● Exercise details:
Lines below containing the word "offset" should be copied out.

● Provided information:
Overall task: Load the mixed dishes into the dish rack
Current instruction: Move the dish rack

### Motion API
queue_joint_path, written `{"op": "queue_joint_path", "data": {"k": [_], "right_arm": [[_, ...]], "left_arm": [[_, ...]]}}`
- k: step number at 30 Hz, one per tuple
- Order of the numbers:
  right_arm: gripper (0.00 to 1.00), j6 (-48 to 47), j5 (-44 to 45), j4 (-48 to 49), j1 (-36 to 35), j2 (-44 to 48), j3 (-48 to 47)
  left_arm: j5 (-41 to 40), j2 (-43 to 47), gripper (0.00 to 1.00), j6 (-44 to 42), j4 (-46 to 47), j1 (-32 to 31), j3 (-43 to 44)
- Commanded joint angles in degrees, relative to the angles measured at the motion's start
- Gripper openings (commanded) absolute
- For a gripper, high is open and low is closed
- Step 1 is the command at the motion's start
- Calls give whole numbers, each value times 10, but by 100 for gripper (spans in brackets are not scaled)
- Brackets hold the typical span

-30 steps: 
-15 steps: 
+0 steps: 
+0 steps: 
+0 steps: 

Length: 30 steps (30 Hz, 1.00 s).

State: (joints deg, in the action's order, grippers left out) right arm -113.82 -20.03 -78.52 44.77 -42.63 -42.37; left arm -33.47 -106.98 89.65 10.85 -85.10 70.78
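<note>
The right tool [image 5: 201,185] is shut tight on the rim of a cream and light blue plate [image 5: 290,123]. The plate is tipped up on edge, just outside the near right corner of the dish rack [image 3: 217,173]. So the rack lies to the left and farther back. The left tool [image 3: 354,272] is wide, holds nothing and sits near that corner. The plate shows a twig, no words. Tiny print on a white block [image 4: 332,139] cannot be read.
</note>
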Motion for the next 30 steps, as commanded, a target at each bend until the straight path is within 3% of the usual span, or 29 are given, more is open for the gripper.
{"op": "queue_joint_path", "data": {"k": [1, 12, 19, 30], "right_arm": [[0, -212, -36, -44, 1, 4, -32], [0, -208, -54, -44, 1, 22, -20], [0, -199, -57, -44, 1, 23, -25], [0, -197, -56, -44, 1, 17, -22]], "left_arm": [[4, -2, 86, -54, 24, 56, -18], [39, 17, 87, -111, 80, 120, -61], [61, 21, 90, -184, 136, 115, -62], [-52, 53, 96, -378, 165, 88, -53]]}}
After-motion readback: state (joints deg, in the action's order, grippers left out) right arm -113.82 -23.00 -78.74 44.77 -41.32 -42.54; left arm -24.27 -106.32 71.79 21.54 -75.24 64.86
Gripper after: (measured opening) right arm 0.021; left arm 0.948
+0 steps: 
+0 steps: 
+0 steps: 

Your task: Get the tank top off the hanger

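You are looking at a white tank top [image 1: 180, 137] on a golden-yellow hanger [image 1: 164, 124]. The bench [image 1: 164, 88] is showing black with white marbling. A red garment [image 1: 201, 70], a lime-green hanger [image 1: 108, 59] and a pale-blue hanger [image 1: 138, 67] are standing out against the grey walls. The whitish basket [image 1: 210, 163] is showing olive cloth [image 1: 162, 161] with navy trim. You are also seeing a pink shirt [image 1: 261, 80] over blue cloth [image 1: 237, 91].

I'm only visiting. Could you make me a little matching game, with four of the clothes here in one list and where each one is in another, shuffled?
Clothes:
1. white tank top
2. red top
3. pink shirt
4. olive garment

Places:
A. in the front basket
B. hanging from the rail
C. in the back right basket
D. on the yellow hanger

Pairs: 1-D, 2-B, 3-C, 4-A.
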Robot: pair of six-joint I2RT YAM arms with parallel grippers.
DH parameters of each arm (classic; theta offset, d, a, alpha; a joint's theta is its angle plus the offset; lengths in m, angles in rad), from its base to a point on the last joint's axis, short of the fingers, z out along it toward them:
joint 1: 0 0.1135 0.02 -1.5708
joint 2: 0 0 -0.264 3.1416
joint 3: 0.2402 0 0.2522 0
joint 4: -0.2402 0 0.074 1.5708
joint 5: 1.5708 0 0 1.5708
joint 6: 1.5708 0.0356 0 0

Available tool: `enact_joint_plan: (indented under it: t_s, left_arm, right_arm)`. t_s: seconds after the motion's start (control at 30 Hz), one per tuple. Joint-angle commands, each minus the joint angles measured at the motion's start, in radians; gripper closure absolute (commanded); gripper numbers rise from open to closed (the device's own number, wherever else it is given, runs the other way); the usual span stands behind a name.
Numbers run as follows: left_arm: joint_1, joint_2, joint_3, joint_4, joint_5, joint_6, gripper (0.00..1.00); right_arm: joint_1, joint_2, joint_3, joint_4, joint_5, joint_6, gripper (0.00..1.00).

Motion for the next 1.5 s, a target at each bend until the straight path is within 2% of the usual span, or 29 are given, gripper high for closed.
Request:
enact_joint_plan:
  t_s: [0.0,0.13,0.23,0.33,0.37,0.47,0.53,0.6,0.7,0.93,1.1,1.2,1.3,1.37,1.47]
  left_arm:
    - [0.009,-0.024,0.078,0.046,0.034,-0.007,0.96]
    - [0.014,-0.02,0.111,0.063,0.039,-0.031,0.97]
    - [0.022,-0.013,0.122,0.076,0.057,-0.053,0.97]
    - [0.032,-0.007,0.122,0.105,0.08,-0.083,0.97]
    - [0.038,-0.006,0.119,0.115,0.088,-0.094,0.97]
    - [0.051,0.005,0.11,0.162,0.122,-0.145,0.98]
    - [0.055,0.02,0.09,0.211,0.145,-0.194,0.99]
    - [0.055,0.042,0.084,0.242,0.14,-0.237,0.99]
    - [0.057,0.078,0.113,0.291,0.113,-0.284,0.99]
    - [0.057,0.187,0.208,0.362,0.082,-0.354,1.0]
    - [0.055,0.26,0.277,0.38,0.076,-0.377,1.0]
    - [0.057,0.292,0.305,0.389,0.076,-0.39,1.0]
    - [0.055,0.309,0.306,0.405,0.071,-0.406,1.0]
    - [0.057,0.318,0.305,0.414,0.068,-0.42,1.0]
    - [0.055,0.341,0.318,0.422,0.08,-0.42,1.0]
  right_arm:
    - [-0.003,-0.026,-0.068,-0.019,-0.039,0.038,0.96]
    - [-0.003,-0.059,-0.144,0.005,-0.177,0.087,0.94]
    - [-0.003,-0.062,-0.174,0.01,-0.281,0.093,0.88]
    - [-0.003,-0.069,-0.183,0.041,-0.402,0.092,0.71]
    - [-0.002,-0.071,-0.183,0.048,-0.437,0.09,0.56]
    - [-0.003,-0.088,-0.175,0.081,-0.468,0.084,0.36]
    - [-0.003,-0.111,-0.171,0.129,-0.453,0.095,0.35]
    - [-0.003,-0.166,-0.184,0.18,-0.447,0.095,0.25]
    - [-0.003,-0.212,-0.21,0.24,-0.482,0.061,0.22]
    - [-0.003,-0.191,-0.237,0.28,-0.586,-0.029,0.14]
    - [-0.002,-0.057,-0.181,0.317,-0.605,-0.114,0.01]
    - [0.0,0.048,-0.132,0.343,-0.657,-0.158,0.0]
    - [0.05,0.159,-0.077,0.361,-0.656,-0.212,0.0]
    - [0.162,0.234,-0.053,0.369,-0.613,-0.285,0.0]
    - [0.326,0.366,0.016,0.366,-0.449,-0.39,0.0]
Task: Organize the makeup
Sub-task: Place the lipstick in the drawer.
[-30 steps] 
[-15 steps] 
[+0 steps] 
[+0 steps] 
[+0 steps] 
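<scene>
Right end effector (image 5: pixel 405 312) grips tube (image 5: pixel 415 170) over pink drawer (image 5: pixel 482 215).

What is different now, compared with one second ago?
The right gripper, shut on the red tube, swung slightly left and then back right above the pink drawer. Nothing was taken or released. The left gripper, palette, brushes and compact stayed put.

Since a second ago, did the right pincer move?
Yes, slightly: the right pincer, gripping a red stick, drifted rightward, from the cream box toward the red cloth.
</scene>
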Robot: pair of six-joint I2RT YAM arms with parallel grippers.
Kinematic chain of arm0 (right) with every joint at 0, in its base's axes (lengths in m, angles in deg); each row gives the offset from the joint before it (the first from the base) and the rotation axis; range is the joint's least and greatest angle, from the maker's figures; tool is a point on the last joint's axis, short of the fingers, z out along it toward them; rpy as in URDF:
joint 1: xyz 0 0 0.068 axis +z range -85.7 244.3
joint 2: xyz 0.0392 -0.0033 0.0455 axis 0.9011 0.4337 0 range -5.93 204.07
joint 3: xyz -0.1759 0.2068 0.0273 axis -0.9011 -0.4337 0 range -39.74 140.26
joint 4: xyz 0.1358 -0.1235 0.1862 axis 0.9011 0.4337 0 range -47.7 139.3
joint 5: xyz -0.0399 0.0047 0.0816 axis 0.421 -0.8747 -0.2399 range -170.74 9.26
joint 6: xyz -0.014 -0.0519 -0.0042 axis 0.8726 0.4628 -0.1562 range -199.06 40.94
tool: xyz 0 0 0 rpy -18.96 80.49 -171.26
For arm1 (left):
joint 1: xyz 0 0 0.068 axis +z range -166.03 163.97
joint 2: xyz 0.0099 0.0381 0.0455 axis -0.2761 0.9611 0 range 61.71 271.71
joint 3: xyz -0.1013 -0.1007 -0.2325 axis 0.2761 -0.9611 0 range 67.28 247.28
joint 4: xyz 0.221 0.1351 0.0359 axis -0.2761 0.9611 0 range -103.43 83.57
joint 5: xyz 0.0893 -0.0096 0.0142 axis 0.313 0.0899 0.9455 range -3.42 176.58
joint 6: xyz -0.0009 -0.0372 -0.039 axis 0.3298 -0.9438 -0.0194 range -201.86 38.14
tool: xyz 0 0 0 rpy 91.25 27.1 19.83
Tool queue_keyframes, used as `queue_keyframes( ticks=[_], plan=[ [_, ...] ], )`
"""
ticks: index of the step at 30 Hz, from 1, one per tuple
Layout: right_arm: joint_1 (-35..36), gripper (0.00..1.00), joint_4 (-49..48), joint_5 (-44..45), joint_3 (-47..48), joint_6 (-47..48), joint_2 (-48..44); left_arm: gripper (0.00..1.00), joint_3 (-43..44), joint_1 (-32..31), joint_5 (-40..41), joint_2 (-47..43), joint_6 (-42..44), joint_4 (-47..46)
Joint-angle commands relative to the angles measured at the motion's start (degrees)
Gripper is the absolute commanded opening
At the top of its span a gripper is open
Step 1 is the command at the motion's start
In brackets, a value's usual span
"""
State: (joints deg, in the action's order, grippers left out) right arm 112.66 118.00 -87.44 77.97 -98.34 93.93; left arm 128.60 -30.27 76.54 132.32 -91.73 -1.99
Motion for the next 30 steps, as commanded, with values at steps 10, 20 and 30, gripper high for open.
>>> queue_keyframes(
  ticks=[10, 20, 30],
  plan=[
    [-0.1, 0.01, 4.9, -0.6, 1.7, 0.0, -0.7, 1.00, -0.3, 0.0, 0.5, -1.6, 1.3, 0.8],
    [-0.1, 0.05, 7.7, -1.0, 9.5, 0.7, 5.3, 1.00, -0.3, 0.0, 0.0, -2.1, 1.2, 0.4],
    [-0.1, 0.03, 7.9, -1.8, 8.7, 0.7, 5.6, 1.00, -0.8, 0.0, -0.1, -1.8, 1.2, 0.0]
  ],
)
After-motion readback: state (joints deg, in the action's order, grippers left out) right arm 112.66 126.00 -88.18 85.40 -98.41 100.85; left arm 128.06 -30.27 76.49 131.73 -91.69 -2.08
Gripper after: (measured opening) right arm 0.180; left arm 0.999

● Result of the exercise:
DH parameters of each arm (classic; theta offset, d, a, alpha; a joint's theta is its angle plus the offset; lengths in m, angles in rad), from its base to a point on the last joint's axis, short of the fingers, z out along it toward them:
Kinematic chain of arm0 (right) with every joint at 0, in its base's axes (lengths in m, angles in deg); each row gives the offset from the joint before it (the first from the base) and the rotation axis; range is the joint's least and greatest angle, from the maker's figures; tool is a point on the last joint's axis, short of the fingers, z out along it toward them; rpy as in URDF:

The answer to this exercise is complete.